* [WORK ORDER] Set out exactly, line by line, the stretch of data below that begins at the line containing "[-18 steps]" and ends at the line containing "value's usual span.", with both ends kept.
***
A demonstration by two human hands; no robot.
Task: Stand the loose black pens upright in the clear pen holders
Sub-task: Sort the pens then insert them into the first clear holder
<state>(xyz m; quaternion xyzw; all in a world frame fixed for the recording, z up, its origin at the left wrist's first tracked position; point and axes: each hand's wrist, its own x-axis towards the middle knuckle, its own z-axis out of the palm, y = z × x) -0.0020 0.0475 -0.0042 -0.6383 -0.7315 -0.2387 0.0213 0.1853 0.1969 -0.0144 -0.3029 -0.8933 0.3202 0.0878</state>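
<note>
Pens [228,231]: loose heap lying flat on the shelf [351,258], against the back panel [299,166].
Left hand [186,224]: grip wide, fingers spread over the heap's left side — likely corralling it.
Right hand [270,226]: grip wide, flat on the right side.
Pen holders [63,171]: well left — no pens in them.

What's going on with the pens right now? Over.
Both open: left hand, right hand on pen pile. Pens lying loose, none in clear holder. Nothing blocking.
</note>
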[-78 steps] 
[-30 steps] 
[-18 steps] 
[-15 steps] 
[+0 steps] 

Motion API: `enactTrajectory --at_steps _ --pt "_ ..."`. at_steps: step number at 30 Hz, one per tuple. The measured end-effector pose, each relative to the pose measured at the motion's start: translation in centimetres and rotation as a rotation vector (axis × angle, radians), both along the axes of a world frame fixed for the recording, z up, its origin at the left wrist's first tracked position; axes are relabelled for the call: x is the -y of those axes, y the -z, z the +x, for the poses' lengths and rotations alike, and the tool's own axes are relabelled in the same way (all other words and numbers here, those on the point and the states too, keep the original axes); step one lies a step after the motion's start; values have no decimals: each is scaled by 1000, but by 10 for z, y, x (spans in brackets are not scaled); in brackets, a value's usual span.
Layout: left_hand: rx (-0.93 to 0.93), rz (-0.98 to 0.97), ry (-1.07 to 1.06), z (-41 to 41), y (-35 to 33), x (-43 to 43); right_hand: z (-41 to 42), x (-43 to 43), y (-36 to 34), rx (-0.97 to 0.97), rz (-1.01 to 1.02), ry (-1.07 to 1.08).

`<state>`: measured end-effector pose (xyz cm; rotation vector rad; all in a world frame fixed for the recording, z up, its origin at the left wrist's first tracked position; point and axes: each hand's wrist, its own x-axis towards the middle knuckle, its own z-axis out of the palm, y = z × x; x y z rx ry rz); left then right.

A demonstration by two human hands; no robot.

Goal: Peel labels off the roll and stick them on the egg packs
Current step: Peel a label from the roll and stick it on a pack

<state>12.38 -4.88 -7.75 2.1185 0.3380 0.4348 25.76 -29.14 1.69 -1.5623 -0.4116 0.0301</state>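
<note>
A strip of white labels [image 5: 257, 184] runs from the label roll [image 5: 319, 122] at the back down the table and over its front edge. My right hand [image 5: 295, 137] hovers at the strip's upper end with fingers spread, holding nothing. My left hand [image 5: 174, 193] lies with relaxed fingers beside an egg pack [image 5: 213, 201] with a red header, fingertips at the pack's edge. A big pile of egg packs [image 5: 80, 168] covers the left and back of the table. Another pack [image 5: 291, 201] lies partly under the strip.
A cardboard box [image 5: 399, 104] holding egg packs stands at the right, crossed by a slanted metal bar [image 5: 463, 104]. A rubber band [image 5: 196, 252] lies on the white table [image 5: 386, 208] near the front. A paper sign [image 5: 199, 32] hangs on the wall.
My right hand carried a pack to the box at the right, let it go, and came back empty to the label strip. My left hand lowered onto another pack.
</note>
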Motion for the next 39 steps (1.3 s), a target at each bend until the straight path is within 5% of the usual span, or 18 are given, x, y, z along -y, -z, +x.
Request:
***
* [EXPECTED ANSWER]
[-18 steps] 
[-15 steps] 
[+0 steps] 

Motion API: `enactTrajectory --at_steps _ --pt "_ ..."`. at_steps: step number at 30 Hz, one per tuple. The measured end-effector pose, each relative to the pose measured at the motion's start: translation in centimetres and rotation as a rotation vector (axis × angle, radians), both along the axes of a world frame fixed for the recording, z up, its origin at the left wrist's first tracked position; axes are relabelled for the call: x is the -y of those axes, y the -z, z the +x, for the poses' lengths and rotations alike, and the tool's own axes are relabelled in the same way (all other words and numbers here, those on the point and the states too, keep the original axes); step one lies a step after the motion's start; values have no decimals: each is scaled by 1000, but by 10 for z, y, x (spans in brackets are not scaled); in brackets, a value's usual span.

The exercise contains nothing more.